There are also some birthmothers who may struggle with writing letters to their child. I admit that this can sometimes be a struggle for me, although I have managed to keep one letter writing tradition going on each year and that is the birthday letter tradition. When the son I parent turned one, I remember reflecting on how much had gone on in his first year of life. So I sat down and wrote a letter to him telling him about all of the things that had changed in that first year of his life, the battles we’d faced and overcome, etc... So on his second birthday, I decided to do it again, thus beginning a tradition.

When Charlie was born and his first birthday rolled around, it just seemed natural to sit down and compose a “birthday letter” for him and I have kept that tradition each year. I send his birthday letter to him each year in a special card, separate from what I give him when I spend time with him on his actual birthday.
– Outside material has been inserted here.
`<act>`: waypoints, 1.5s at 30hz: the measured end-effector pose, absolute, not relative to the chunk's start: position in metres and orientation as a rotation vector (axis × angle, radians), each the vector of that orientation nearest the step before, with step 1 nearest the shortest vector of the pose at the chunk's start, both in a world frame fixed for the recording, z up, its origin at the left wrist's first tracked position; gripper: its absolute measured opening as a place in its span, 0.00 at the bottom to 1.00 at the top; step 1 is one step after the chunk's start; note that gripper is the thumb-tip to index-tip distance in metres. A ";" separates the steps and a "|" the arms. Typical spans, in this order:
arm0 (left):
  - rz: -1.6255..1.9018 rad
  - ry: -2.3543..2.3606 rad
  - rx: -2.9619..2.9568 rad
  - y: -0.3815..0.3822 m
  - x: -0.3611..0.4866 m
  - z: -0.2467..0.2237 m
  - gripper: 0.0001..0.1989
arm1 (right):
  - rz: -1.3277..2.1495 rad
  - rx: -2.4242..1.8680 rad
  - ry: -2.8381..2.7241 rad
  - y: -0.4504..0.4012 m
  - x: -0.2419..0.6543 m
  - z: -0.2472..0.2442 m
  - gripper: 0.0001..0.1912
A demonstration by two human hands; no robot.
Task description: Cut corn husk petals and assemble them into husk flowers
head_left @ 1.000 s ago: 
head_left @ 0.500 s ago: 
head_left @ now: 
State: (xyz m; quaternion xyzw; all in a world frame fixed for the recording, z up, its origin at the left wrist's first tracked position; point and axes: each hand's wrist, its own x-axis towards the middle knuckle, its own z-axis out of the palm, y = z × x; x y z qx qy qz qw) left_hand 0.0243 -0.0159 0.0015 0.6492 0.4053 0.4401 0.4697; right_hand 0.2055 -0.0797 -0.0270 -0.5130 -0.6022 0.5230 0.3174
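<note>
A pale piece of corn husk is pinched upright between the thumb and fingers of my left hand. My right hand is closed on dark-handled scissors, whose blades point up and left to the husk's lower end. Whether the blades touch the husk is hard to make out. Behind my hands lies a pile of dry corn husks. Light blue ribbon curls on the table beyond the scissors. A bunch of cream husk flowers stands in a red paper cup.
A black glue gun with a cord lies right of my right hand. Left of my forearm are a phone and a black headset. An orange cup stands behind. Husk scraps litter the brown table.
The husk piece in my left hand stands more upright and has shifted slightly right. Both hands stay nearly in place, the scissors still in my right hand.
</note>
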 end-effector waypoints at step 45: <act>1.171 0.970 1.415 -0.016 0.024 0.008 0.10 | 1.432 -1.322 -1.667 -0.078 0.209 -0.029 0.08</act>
His Mom puts all the birthday letters up in his special keepsake box filled with things I have given him over the years.

Although, I’m not the best letter writer, I do enjoy sending cards. I try to send Charlie a card after visits and then I send cards for some of the smaller holidays (like Halloween or Valentine’s Day) with some stickers or candy inside. And sometimes I’ll just send cute cards that say “hi” or “thinking of you” for no real reason other than he was especially on my mind and heart that day. I’m much better with sending cards though than with writing longer letters.

Do you write letters to your child? Do you send/give them to your child, plan to save them for when he/she is older, or do you want them to remain private?


  1. You can also find a number of e-cards for older kids with computers, or print them out, if you find it difficult to express your own feelings--some are for pay, but in my recent search, I found most of them to be truly free. My personal fave is hallmark free e-cards. Good luck and love to one and all!

  2. Great tip, Missy. Thank you for sharing it!